(as it seems there have been technical problems about TCOD, I'm not sure
whether this 3-months-ago mail actually reached all or you or not. I
just resend it.)
-------- Original Message --------
Subject: some discussion topics related to TCOD
Date: Fri, 24 May 2013 14:34:08 +0200
From: Stefaan Cottenier <Stefaan.Cottenier(a)UGent.be>
To: tcod(a)lists.crystallography.net
Dear colleagues,
Today, we held a group discussion at CMM (http://molmod.ugent.be) about
TCOD from the perspective of users and/or structure donators. That did
not lead to clear conclusions, but rather to a series of thoughts that
can be a starting point for further discussions or actions. I'll list
those here (I guess that is what this mailing list is meant for):
1) You are probably aware of other database initiatives for computed
crystal structures. Is there a vision on whether TCOD wants to 'compete'
with those, or whether TCOD tries to fill a niche that is not served by
other databases?
For instance, consider https://www.materialsproject.org/. This is a
database that aims doing a VASP geometry optimization for every
structure in ICSD, starting from the ICSD cif (quite ironically, you can
read their starting geometry (=ICSD info) for free, without having an
ICSD yourself...). They use their own dedicated supercomputer
infrastructure to run all this, and upload only results achieved by
themselves. No input by others, this in order to keep control over
quality and consistency. It has over 30.000 crystals by now, and apart
from the structure info also computed properties are being added.
I quote here a paragraph from a project proposal which we submitted
earlier this year, and which contains info/references about other databases:
"As is often the case for revolutions, this idea has been realized
simultaneously and more or less independently at several places,
emphasizing different aspects. The Materials Project [Jai11,MP] is an
initiative at MIT, where basic properties of all crystalline solids
documented in the (experimental) Inorganic Crystal Structure Database
(ICSD) [ICSD] have been computed by DFT. The computed formation energies
are used to construct secondary data bases of binary and ternary phase
diagrams [Ong08, Jai11b]. Similar initiatives, each with their own focus
and in different stages of growth are AFLOWLIB [Set10,Cur12] (Duke
University), OQMD [Wol12] (Northwestern University) and CompES [CES]

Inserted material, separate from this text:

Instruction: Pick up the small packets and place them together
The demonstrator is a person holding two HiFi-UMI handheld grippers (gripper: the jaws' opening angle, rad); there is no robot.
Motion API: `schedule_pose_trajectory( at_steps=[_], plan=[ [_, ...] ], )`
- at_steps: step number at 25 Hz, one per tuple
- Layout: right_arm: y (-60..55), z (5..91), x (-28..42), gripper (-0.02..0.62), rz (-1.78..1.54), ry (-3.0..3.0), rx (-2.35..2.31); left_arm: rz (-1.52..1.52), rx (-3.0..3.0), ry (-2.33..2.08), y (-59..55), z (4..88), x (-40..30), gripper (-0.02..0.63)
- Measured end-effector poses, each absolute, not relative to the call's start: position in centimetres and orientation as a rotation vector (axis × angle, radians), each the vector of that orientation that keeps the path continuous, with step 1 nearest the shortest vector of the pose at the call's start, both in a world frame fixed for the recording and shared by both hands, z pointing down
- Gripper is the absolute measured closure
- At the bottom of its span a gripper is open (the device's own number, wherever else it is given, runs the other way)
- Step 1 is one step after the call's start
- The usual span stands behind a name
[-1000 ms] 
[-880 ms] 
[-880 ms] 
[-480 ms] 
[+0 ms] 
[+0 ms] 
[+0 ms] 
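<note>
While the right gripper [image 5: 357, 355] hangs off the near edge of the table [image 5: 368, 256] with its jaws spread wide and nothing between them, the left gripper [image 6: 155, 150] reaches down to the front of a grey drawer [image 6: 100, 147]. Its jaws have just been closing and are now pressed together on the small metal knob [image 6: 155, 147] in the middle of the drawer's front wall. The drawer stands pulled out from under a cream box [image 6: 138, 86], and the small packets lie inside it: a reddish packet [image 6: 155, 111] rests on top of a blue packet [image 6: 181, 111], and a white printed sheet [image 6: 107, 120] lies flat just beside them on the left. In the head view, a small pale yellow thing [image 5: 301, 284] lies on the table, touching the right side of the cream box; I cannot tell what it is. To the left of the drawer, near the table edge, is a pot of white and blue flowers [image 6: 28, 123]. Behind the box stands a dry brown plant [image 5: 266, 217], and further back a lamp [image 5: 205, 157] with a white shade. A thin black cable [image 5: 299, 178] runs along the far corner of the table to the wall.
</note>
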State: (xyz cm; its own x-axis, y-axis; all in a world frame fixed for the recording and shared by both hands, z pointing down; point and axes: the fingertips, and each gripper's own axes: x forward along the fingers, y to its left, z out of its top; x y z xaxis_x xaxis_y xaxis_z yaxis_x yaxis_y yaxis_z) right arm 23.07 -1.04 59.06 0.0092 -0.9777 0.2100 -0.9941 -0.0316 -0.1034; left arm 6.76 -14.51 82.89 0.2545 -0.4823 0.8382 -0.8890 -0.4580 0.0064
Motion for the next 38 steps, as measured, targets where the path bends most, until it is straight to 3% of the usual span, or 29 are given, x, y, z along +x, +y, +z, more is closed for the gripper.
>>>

(NIMS, Japan). Other database initiatives that emphasize collaborative
data sharing (see also Sec. 2.3, WP3) are ESTEST [Yua10,Yua12] at UC
Davis (US), the Computational Materials Repository (CMR) [Lan12] at DTU
(Denmark) and the AIDA environment [Koz13]."
[Jai11] A. Jain et al. Computational Materials Science 50 (2011) 2295
[Jai11b] A. Jain et al., Physical Review B 84 (2011) 045115.
[Ong08] S. P. Ong, L. Wang, B. Kang, G. Ceder, Chemistry of Materials 20
(2008) 1798
[Set10] W. Setyawan, S. Curtarolo, Computational Materials Science 49
(2010) 299
[Cur12] S. Curtarolo et al., Computational Materials Science 58 (2012) 227
[Wol12] Open Quantum Mechanical Database,
http://wolverton.northwestern.edu/oqmd (no public access yet)
[CES] http://caldb.nims.go.jp/index_en.html (Y. Chen, A. Nogami, H.
Ohtani, N. Tatara)
[Yua10] G. Yuan, F. Gygi, Computational Science & Discovery 3 (2010) 015004
[Yua12] G. Yuan, F. Gygi, Computer Physics Communications 183 (2012) 1744
[Lan12] D. Landis et al., Computing in Science and Engineering, nov/dec
2012, p. 51
(http://dx.doi.org/10.1109/MCSE.2012.16)
[Koz13] B. Kozinsky, N. Marzari, N. Bonini, J. Garg, G. Pizzi, A.
Cepellotti, M. Fornari, contributions at the MRS
Fall meeting (Boston, Nov. 2012) and the DPG Spring meeting (Regensburg,
March 2013).
(2) From our perspective, we don't understand the need to separate
experimental and computational databases. As long as every structure is
properly tagged as 'experimental' or 'computed', we see no reason to
separate them. It will only lead to the burden of having to run queries
twice. In any case, a unified search web page that searches in both data
bases simultaneously seems useful to us (that is, de facto, treating
(T)COD as one database).
(3) Quality control. If a deposited computed structure has been
published, the reference to the publication serves as quality control.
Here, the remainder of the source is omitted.